Secondly, Redis is single threaded. Scaling it for higher concurrency meant launching new instances, yet each new instance linearly increased the storage space. A 10GB database leveraging 12 cores takes 120GB of memory.
Nabu attempts to solve both these problems. By being in-process, there is no network communication, no message parsing and no unmarshaling (which also all adds up to less garbage collection). By being thread-safe, a single copy of the data exists, allowing for better and more flexible resource usage.
State
Nabu is in early development. These are the core missing features:
- Persistence
- Richer querying (ORs, maybe)
Usage
This is still being flushed out.
Nabu deals with objects fulfilling the nabu.Document
interface through an instance of *nabu.Database
. nabu.Document
exposes a single method: ReadMeta(m *nabu.Meta)
. This is the method where your custom type describes itself:
type User struct {
Id string
Age int
Name string
Gender string
}
func (u *User) ReadMeta(m *nabu.Meta) {
m.Id(u.Id)
m.Index("user:age", strconv.Itoa(u.Age))
m.Index("user:startswith", string.ToLower(u.Name[0:1]))
m.Index("user:gender", u.Gender)
m.Sort("created", time.Now().Unix())
}
It's important to note that ReadMeta
is only called on startup or when a document is added to the database. Do not waste memory storing meta information about indexes.
With your documents defined, you can now interact with Nabu's database. First, create an instance:
db := nabu.New(nabu.Configure())
Once created, you can call:
-
db.Update(doc Document)
either update or insert a document -
db.Remove(doc Document)
remove the document -
db.RemoveById(id string)
remove the document by id -
db.Get(id) Document
get a document by id
Querying
You can query for results by creating a new Query
:
query := db.Query("SORT_INDEX")
This is a chainable object. Available methods are:
-
query.Limit(count int)
the number of results to return -
query.Offset(offset int)
the offset to start at -
query.Desc()
return results in descending order -
query.Where(index string, value string)
filter results -
query.IncludeTotal()
include the total number of matches. By default,result.Total()
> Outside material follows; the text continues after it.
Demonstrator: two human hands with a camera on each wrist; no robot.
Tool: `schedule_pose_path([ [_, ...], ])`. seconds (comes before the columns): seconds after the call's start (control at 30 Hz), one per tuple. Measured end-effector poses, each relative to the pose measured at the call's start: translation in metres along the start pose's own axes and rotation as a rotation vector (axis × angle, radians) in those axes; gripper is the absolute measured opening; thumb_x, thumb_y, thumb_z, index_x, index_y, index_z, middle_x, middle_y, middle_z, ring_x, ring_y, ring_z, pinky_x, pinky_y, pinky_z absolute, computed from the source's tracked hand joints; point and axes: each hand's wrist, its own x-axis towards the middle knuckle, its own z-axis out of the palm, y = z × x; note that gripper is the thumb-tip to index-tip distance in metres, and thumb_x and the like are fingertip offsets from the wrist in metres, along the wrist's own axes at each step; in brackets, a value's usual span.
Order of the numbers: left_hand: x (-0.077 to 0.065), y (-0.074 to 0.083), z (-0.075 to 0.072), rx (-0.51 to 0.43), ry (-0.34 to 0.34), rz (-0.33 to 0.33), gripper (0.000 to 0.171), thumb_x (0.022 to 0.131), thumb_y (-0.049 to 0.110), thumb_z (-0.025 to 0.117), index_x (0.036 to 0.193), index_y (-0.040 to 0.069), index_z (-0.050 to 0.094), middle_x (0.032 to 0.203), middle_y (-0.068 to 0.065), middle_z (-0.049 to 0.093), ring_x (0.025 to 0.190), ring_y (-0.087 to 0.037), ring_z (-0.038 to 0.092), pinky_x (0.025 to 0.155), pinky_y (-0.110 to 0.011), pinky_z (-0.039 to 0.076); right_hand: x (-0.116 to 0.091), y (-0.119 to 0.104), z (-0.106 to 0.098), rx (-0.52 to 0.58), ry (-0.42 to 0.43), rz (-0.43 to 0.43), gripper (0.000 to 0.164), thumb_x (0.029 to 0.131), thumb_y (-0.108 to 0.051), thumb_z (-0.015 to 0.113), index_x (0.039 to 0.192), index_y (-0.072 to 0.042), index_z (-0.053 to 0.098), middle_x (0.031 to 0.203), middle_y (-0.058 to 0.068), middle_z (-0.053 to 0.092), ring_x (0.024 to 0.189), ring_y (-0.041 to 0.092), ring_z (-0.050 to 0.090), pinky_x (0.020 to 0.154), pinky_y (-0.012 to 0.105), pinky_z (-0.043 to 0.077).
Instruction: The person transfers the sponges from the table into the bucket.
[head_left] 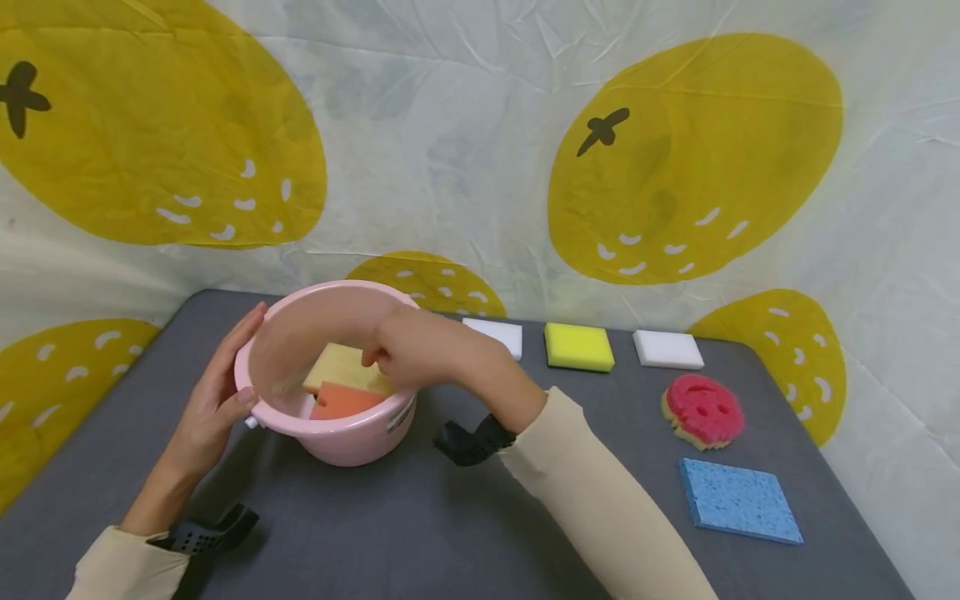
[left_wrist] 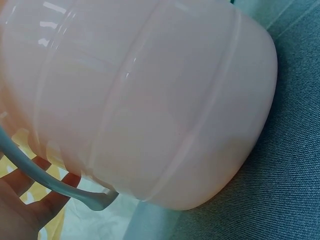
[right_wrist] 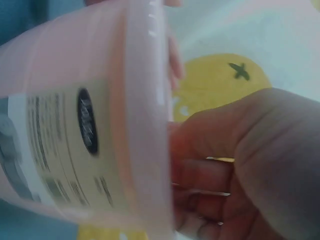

is -1, and onlyresult.HasMore() bool
can be relied on -
query.NoCache()
do not cache intermediary intersections of this query
Finally, results can be retrieved by calling the Execute
method. The returned result must be closed after you're done with it:
query := db.Query("created_at").Desc().Limit(10).
Where("user:gender", gender, "user:startswith", "n")
if len(age) != 0 {
query.Where("user:age", age)
}
res := db.Query().Execute()
defer res.Close()
for _, id := range res.Ids() {
...
}
Configuration
The database is configured via the chainable configuration api:
config := nabu.Configure().DefaultLimit(10).MaxLimit(100).QueryPoolSize(10).BucketSize(50)
db := nabu.New(config)
Available options are:
-
MaxLimit(limit int)
[100] The maximum number of results to return -
MaxTotal(max int)
[1000] The maximum number of results to count -
BucketCount(count int)
[25] The number of buckets to use to store documents -
CacheWorkers(count int)
[2] The number of background cache workers to run -
DefaultLimit(limit int)
[10] The default number of results to return -
QueryPoolSize(size int)
[512] The number of concurrent queries to support -
MaxUnsortedSize(size int)
[5000] When an index smaller than the specified size is part of the query, an optimized query path is used -
MaxIndexesPerQuery(size int
) [10] The maximum number of index a query will use -
ResultsPoolSize(sorted int, unsorted int)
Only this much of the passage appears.